The novel is not an easy read. Because the narrator is brain damaged, we are confronted with Jersey’s confused and bewildered mind and his struggles with language. Everything Jersey thinks, he says out loud, so more often than not, he speaks what seems to be unrelated gobbledygook. In fact he says ‘socks’ so much because he’s trying to keep a sock in it and not get on everyone’s nerves. So indirectly, the book is very clever at showing us how the brain and language work.
Like The Curious Incident of the Dog in the Night-time the book is a mystery story. Jersey spends the novel trying to find out why he tried to kill himself, because he can’t remember. With the help of a memory book and his next door neighbours, the kind and firm Mama Rush and her granddaughter Lisa, he painstakingly pieces together his own history.
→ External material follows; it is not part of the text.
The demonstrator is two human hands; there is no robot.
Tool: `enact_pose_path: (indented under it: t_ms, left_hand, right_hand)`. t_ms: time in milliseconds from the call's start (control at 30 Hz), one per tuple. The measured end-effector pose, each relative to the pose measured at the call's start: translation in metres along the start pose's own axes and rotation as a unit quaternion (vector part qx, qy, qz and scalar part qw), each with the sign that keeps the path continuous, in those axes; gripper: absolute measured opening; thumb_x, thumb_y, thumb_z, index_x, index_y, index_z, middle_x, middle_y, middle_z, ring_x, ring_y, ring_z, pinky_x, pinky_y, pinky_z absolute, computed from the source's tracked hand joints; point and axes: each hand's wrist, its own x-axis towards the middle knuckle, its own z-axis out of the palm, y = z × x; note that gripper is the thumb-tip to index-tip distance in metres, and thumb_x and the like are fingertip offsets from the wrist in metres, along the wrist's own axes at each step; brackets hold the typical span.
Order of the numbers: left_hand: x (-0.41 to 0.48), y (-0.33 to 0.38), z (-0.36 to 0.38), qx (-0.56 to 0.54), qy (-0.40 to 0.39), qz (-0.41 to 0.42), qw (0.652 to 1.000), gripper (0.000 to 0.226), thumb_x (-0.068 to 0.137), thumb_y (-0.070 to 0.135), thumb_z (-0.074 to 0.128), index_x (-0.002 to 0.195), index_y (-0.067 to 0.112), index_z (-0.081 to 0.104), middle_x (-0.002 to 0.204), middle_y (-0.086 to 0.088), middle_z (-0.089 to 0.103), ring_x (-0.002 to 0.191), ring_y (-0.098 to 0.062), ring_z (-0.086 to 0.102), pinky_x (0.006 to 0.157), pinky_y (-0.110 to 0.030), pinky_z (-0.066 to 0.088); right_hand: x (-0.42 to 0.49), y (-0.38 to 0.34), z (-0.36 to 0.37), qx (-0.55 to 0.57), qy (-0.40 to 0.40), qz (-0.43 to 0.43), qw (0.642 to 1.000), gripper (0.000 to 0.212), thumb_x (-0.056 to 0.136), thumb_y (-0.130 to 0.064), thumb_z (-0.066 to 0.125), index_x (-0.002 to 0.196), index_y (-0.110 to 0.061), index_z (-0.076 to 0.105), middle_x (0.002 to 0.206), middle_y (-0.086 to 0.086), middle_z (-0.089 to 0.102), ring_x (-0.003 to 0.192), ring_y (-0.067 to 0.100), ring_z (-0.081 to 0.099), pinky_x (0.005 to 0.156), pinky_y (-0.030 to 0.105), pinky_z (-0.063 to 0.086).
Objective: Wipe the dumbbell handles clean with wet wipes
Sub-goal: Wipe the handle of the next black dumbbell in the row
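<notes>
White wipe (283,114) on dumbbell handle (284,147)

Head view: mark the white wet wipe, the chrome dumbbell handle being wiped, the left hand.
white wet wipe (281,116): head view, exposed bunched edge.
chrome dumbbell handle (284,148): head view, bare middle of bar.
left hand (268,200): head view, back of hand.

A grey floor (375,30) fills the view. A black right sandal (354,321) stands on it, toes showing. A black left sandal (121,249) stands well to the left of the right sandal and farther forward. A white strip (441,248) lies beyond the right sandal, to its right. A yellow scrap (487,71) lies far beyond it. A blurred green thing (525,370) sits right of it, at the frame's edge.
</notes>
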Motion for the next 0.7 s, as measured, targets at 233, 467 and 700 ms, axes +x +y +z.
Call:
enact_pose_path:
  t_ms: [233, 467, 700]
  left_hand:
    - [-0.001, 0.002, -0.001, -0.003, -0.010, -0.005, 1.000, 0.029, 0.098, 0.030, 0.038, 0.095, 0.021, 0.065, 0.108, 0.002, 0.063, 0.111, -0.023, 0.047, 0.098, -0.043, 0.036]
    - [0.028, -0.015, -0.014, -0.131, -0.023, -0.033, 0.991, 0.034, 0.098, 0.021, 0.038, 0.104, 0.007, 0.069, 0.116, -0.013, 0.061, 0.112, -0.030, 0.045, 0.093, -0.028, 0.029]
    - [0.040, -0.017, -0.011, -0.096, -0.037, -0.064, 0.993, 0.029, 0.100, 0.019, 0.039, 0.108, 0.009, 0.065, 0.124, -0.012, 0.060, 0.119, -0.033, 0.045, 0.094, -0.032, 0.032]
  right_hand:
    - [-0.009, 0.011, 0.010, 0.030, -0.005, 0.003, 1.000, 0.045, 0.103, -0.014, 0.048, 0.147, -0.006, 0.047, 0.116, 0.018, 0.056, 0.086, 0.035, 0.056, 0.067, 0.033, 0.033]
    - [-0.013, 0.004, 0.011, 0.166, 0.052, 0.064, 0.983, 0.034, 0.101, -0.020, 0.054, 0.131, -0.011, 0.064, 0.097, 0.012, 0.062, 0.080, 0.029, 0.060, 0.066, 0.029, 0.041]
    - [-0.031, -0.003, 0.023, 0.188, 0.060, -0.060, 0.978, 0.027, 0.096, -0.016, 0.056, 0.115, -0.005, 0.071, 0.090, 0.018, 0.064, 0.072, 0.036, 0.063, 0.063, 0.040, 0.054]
He had been good looking, clever and athletic. He had girls longing for him and made brilliant grades. Bravely Jersey goes back to school and finds the kids are now afraid of him. They cannot cope with this new Jersey who drools and talks nonsense and they bully him or avoid him. Nor can he bear to see his parents’ anguish. They have fallen apart and he knows that it is all his fault.
Despite its theme the book manages to be funny and moving. Jersey goes forward because there is nothing more he can do. He must pay the price for his actions and struggle with all the developmental problems of adolescence in a much more depleted state than before. That he does so creatively and without needing pity gives the novel its power.
Mindful of her audience, Vaught provides a whole chapter at the back of the book called ‘Resources’ listing agencies for depressed adolescents to contact and advice and information about how to recognise depression or if someone is at risk. I admire Vaught’s courage in tackling an unthinkable subject. It is a unique novel and deserves recognition.